From the architectural standpoint, the data mesh supports autonomy of the domain teams for the deployment of operational or analytics data. While the data warehouse or the data lake teams have “centralized data ownership,” the data mesh empowers individual domain teams with data-ownership privileges. This way, the decentralized data ownership and architecture reduces resource overloads, by spreading the responsibilities over several domains and their associated data.
To be feasible as a domain-oriented architecture, the data mesh requires a governance model that promotes decentralization, domain orientation, and interoperability. With data mesh, the new customer-facing domain teams are focused on meeting data needs for one particular business domain, which allows them to develop deeper domain knowledge and continually develop better analytics results.
How Does the Federated Governance Model Support Data Mesh?
The concept of federated governance in the data mesh ensures that teams can always leverage the data available to them from other domains.
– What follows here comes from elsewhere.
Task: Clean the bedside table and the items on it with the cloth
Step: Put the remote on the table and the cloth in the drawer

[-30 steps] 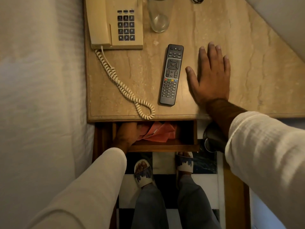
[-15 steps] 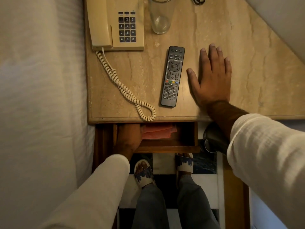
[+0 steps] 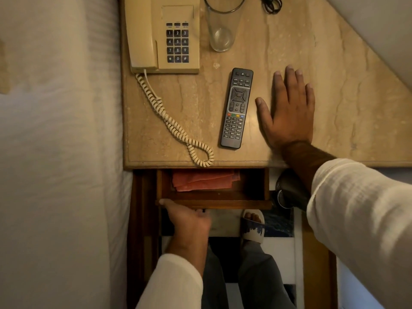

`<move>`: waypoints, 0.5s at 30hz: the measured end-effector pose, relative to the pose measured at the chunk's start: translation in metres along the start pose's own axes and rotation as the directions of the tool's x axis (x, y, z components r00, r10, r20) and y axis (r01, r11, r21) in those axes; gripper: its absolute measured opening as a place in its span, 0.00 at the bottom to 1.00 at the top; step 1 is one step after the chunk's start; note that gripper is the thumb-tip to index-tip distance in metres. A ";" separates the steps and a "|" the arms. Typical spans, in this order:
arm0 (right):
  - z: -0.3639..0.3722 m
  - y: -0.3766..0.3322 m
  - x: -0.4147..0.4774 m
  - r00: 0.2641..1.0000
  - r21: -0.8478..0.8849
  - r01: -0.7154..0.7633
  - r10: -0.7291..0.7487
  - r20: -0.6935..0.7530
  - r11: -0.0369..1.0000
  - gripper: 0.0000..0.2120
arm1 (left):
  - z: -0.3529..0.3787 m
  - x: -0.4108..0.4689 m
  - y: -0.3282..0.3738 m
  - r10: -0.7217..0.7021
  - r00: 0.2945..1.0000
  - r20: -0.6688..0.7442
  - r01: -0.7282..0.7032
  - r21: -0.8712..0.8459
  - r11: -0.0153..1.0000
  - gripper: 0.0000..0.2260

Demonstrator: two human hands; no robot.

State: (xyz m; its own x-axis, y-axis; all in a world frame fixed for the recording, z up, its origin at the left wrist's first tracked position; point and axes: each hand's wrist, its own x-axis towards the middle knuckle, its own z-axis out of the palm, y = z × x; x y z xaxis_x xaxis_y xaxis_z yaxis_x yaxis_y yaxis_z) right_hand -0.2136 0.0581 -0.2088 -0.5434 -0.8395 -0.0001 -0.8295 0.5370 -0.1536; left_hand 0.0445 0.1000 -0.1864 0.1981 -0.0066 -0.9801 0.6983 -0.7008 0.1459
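Gripping the front edge of the open drawer (image 3: 214,202) with my left hand (image 3: 189,219), right hand (image 3: 287,112) flat and spread on the bedside table (image 3: 334,97); the folded red cloth (image 3: 204,180) lies inside the drawer.

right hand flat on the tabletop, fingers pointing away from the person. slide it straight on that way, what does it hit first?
Probably nothing on the table: ahead of the right hand is bare marble table top up to the slanted far edge and the pale surface beyond it. The remote and glass lie off to its left.
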 end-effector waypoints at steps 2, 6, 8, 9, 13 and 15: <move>0.001 0.001 0.001 1.000 -0.006 -0.004 0.004 -0.003 1.000 0.34 | 0.021 0.002 0.006 -0.063 0.998 0.005 0.063 -0.049 0.997 0.33; 0.001 0.000 0.001 1.000 0.002 -0.002 0.002 -0.002 1.000 0.34 | 0.029 -0.006 0.012 -0.112 0.988 0.103 0.118 -0.058 0.991 0.33; 0.003 0.002 0.001 1.000 0.001 -0.005 0.005 0.004 1.000 0.34 | 0.044 -0.010 0.020 -0.088 0.977 0.193 0.106 -0.085 0.991 0.35; 0.003 0.002 0.001 1.000 0.004 -0.001 0.001 0.004 1.000 0.34 | 0.056 -0.012 0.023 -0.063 0.973 0.221 0.086 -0.094 0.992 0.35; 0.006 0.003 0.002 1.000 0.014 0.002 -0.002 -0.002 1.000 0.34 | 0.080 -0.013 0.023 -0.018 0.970 0.241 0.045 -0.106 0.993 0.34; 0.006 0.005 0.003 1.000 0.017 0.005 -0.005 -0.001 1.000 0.33 | 0.074 -0.014 0.019 0.015 0.980 0.199 -0.003 -0.060 0.998 0.38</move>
State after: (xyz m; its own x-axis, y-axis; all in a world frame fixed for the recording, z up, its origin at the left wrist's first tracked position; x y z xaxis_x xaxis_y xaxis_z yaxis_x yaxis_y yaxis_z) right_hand -0.2189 0.0574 -0.2160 -0.5394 -0.8420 0.0018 -0.8299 0.5313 -0.1704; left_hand 0.0045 0.0340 -0.1799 0.0680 -0.1592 -0.9849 0.7375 -0.6568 0.1571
Organizations implementing data mesh should clearly identify which domain teams own what datasets, and all teams take collaborative responsibility to make sure that the data they have on the mesh is of high quality at all times.
The federated governance model in data mesh is designed to support the distributed systems architecture. Simply put, it is a set of independent data products, with independent life cycles, built and deployed by independent teams. Data products are nodes in a data mesh, which wraps the three structural components required to perform their functions, providing access to the domain’s analytics data as products. The “data functional unit” is in this case not just a stage in a pipeline, but rather the whole domain, which gathers, handles, processes, and serves that data. This principle ensures a network of interconnected data hubs across the domain.
How Is Data Mesh Different from Data Fabric?
According to James Serra, both data fabric and data mesh offer architectures to access data over a variety of technologies and platforms, but while the data fabric is focused on technologies, data mesh is focused on changing data sources and changing Data Management environments.
In the case of a data fabric, data is controlled by a unified data governance point, as the data access is centralized. On the other hand, in the case of a data mesh, the distributed infrastructure helps speed up processes, while ensuring richer datasets because it is maintained closer to domain experts. Distributed architectures lower the amount of computing and intervention that delays the data.
As the networking footprints continue to grow on enterprise data ecosystems, there is an urgent need to upgrade existing Data Management architectures into more scalable and resilient environments, which also promise simplicity. The data mesh architecture appears to be a perfect answer, with all the required benefits – challenging and winning over the rigidity of a traditional data ecosystem.